Follow-Up Care After SVR

The best outcome for hepatitis C treatment is sustained virologic response (SVR), or undetectable levels of HCV in the blood. SVR means the treatment was successful.

SVR is measured in a test that looks for levels of HCV RNA in the blood. This test is given after a person finishes a round of treatment. The doctor may track HCV RNA levels in the middle of treatment, but a person with hepatitis C is not considered ‘cured’ until weeks later.

Achieving SVR 12 weeks after treatment (SVR12) is the main sign that the treatment has worked according to by the American Association for the Study of Liver Diseases and the Infectious Disease Society of America. SVR12 means the body is rid of HCV infection and its liver-related complications.1,2

What is recommended for HCV treatment follow-up after achieving SVR?

After treatment, there are three main categories of people, including:

  • Those who have completed treatment and achieved SVR12
  • Those who have completed treatment but did not achieve SVR
  • Those who did not complete treatment due to side effects and other issues

Achieving SVR with interferon-based treatments or DAA-based treatments comes with a 97 percent or higher chance of reaching undetectable HCV RNA levels long term. Long-term is considered 5 years.2 Follow-up plans depend on the risk of reinfection and the presence of fibrosis or cirrhosis of the liver. These groups include:2,3

Achieved SVR12 and have normal liver function test results and no fibrosis

People with no cirrhosis and normal liver function should be treated as if they never had HCV. Depending on what their doctor prefers, there may be more blood tests to check HCV RNA levels at 6 or 12 months after treatment. This is done to make sure SVR remains.

Achieved SVR12 and have mild fibrosis (F1-F2 fibrosis)

People in this group have minimal scarring or scarring that extends to areas outside the liver that contain blood vessels. Current guidelines say these people do not need more monitoring for HCV or liver conditions. Typically, these people do not have any more HCV-related liver issues. They can be treated in the same way as those with no fibrosis and normal liver function.

Achieved SVR12 and have advanced fibrosis or cirrhosis (F3-F4 fibrosis/cirrhosis)

These people have bridging fibrosis that connects to other fibrosis-containing areas, or cirrhosis of the liver. The risk of HCV-related liver issues is lower than before SVR12. However, this group needs regular ultrasounds of their liver every 6 months to monitor for liver conditions such as liver cancer. They should also be screened for varices if they have not been screened already. Varices are enlarged veins in the esophagus (the tube connecting the mouth and stomach). These develop due to poor blood flow to the liver after a clot or scarring. Varices can cause internal bleeding.

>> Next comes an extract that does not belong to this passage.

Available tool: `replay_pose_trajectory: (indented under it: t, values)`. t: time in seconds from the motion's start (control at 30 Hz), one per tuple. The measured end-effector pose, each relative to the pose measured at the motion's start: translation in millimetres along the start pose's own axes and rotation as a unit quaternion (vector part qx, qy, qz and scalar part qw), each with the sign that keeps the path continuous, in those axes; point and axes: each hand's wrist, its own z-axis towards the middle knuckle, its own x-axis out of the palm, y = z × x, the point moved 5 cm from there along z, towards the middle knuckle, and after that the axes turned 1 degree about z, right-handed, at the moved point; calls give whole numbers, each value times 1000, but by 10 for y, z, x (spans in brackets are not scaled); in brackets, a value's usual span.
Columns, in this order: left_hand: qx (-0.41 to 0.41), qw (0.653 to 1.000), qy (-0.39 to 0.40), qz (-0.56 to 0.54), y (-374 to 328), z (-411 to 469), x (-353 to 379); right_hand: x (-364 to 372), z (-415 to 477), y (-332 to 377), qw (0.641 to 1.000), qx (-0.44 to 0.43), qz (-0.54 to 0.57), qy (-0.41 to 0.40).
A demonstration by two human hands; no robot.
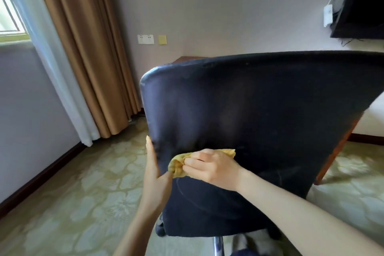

Achieved SVR12 and have an ongoing risk of HCV (regardless of fibrosis or cirrhosis)

These people need regular screenings for HCV RNA to detect reinfection. Other tests to monitor liver enzymes can also be completed. This group may also need counseling on the prevention of HCV reinfection and other support to minimize risky behaviors.

Achieved SVR12 but still have abnormal liver tests

Achieving SVR12 does not mean that the liver will heal completely from scarring or existing HCV-related damage. There may still be a risk of HCV-related liver complications. Despite this, liver function normally improves post-SVR. However, if liver function tests are still abnormal, this group should be screened for other liver-related complications or conditions, such as iron overload, excessive alcohol use, or fatty liver disease.

Mental health, self-care, wellness

Post-SVR follow-up care may also include counseling for anxiety or depression. Self-care is also very important after SVR, as the person regains control of their life, relationships with loved ones, and previous hobbies. Due to liver scarring and other complications, The person can always get re-infected with HCV if engaging in high-risk behaviors. This is why follow-up care after SVR includes counseling aimed at cutting out risk factors as much as possible.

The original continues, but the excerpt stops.